Problem — The listing that follows should be copied in full, exactly as written.

Data section —

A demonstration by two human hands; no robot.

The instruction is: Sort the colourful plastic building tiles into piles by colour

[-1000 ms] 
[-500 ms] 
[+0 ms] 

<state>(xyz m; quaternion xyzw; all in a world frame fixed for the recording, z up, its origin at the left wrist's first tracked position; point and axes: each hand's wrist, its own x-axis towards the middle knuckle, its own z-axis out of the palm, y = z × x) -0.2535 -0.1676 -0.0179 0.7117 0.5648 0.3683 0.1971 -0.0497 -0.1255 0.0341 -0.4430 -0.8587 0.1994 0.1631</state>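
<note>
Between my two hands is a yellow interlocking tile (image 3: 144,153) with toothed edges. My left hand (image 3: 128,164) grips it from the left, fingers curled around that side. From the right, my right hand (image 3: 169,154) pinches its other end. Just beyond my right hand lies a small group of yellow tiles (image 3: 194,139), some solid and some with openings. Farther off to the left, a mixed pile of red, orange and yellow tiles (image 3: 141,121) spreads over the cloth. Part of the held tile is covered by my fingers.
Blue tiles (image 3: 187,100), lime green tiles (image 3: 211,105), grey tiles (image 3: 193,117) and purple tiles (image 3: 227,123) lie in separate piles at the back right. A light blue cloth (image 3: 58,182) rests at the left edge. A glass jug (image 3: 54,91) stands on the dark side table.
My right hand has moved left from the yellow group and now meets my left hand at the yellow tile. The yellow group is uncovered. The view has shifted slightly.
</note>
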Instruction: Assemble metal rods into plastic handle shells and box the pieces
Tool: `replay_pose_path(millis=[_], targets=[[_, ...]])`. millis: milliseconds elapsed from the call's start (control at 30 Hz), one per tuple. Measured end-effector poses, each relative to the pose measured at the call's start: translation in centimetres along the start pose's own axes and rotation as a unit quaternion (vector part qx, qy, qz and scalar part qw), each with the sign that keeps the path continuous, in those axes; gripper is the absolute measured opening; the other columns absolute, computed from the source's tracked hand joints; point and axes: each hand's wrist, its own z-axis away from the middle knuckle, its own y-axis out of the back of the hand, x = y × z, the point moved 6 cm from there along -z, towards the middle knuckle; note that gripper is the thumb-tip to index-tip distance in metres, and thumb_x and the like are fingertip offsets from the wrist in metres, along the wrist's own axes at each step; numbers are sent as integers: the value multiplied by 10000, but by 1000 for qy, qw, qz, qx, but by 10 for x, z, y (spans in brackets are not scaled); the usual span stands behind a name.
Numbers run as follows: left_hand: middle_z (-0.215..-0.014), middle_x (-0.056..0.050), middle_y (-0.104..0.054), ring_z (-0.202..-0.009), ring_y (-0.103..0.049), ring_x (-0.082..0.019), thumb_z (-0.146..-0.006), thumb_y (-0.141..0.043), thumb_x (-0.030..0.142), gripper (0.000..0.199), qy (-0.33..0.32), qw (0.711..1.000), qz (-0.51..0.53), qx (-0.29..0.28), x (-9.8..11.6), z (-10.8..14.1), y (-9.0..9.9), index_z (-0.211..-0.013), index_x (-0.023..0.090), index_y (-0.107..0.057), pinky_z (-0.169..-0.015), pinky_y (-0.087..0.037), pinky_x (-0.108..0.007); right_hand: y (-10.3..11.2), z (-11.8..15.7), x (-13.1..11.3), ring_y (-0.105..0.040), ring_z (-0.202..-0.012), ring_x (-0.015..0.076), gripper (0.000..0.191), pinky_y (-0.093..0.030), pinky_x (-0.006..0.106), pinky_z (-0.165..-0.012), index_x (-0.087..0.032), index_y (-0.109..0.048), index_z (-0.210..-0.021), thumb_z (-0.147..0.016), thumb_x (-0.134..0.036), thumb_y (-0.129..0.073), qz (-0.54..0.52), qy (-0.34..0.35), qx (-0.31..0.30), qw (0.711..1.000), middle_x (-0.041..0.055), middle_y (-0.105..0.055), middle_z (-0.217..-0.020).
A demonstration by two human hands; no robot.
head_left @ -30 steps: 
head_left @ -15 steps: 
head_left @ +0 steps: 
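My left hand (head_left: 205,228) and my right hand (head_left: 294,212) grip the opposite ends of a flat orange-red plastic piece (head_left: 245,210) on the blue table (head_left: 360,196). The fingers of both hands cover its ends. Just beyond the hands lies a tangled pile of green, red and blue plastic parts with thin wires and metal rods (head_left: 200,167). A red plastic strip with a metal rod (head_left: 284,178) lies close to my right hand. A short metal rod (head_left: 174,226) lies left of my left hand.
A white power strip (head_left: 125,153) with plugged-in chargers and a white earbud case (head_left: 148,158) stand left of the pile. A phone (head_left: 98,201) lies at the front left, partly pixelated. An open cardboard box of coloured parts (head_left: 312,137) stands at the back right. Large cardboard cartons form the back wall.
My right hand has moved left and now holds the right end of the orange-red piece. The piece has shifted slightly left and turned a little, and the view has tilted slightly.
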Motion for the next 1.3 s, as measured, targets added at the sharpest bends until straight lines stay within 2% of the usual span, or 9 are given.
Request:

Your solution —
A demonstration by two human hands; no robot.

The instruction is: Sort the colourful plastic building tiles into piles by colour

[-1000 ms] 
[-500 ms] 
[+0 ms] 

<state>(xyz m; quaternion xyzw; all in a world frame fixed for the recording, z up, its origin at the left wrist's first tracked position; point and axes: each hand's wrist, its own x-axis towards the middle knuckle, its own z-axis out of the palm, y = z × x) -0.2535 -0.1676 -0.0179 0.7117 0.5648 0.3683 0.1971 -0.0497 -0.1255 0.0341 -0.4430 -0.8587 0.1994 0.1631</state>
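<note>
Between my two hands is a yellow interlocking tile (image 3: 144,153) with toothed edges. My left hand (image 3: 128,164) grips it from the left, fingers curled around that side. From the right, my right hand (image 3: 169,154) pinches its other end. Just beyond my right hand lies a small group of yellow tiles (image 3: 194,139), some solid and some with openings. Farther off to the left, a mixed pile of red, orange and yellow tiles (image 3: 141,121) spreads over the cloth. Part of the held tile is covered by my fingers.
Blue tiles (image 3: 187,100), lime green tiles (image 3: 211,105), grey tiles (image 3: 193,117) and purple tiles (image 3: 227,123) lie in separate piles at the back right. A light blue cloth (image 3: 58,182) rests at the left edge. A glass jug (image 3: 54,91) stands on the dark side table.
My right hand has moved left from the yellow group and now meets my left hand at the yellow tile. The yellow group is uncovered. The view has shifted slightly.
</note>
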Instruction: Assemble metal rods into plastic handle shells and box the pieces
Tool: `replay_pose_path(millis=[_], targets=[[_, ...]])`. millis: milliseconds elapsed from the call's start (control at 30 Hz), one per tuple. Measured end-effector poses, each relative to the pose measured at the call's start: translation in centimetres along the start pose's own axes and rotation as a unit quaternion (vector part qx, qy, qz and scalar part qw), each with the sign that keeps the path continuous, in those axes; gripper is the absolute measured opening; the other columns absolute, computed from the source's tracked hand joints; point and axes: each hand's wrist, its own z-axis away from the middle knuckle, its own y-axis out of the back of the hand, x = y × z, the point moved 6 cm from there along -z, towards the middle knuckle; note that gripper is the thumb-tip to index-tip distance in metres, and thumb_x and the like are fingertip offsets from the wrist in metres, along the wrist's own axes at each step; numbers are sent as integers: the value multiplied by 10000, but by 1000 for qy, qw, qz, qx, but by 10 for x, z, y (spans in brackets are not scaled); the usual span stands behind a name.
Numbers run as follows: left_hand: middle_z (-0.215..-0.014), middle_x (-0.056..0.050), middle_y (-0.104..0.054), ring_z (-0.202..-0.009), ring_y (-0.103..0.049), ring_x (-0.082..0.019), thumb_z (-0.146..-0.006), thumb_y (-0.141..0.043), thumb_x (-0.030..0.142), gripper (0.000..0.199), qy (-0.33..0.32), qw (0.711..1.000), qz (-0.51..0.53), qx (-0.29..0.28), x (-9.8..11.6), z (-10.8..14.1), y (-9.0..9.9), index_z (-0.211..-0.013), index_x (-0.023..0.090), index_y (-0.107..0.057), pinky_z (-0.169..-0.015), pinky_y (-0.087..0.037), pinky_x (-0.108..0.007); right_hand: y (-10.3..11.2), z (-11.8..15.7), x (-13.1..11.3), ring_y (-0.105..0.040), ring_z (-0.202..-0.012), ring_x (-0.015..0.076), gripper (0.000..0.191), pinky_y (-0.093..0.030), pinky_x (-0.006..0.106), pinky_z (-0.165..-0.012), index_x (-0.087..0.032), index_y (-0.109..0.048), index_z (-0.210..-0.021), thumb_z (-0.147..0.016), thumb_x (-0.134..0.036), thumb_y (-0.129..0.073), qz (-0.54..0.52), qy (-0.34..0.35), qx (-0.31..0.30), qw (0.711..1.000), middle_x (-0.041..0.055), middle_y (-0.105..0.055), middle_z (-0.217..-0.020).
A demonstration by two human hands; no robot.
head_left @ -30 steps: 
head_left @ -15 steps: 
head_left @ +0 steps: 
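My left hand (head_left: 205,228) and my right hand (head_left: 294,212) grip the opposite ends of a flat orange-red plastic piece (head_left: 245,210) on the blue table (head_left: 360,196). The fingers of both hands cover its ends. Just beyond the hands lies a tangled pile of green, red and blue plastic parts with thin wires and metal rods (head_left: 200,167). A red plastic strip with a metal rod (head_left: 284,178) lies close to my right hand. A short metal rod (head_left: 174,226) lies left of my left hand.
A white power strip (head_left: 125,153) with plugged-in chargers and a white earbud case (head_left: 148,158) stand left of the pile. A phone (head_left: 98,201) lies at the front left, partly pixelated. An open cardboard box of coloured parts (head_left: 312,137) stands at the back right. Large cardboard cartons form the back wall.
My right hand has moved left and now holds the right end of the orange-red piece. The piece has shifted slightly left and turned a little, and the view has tilted slightly.
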Motion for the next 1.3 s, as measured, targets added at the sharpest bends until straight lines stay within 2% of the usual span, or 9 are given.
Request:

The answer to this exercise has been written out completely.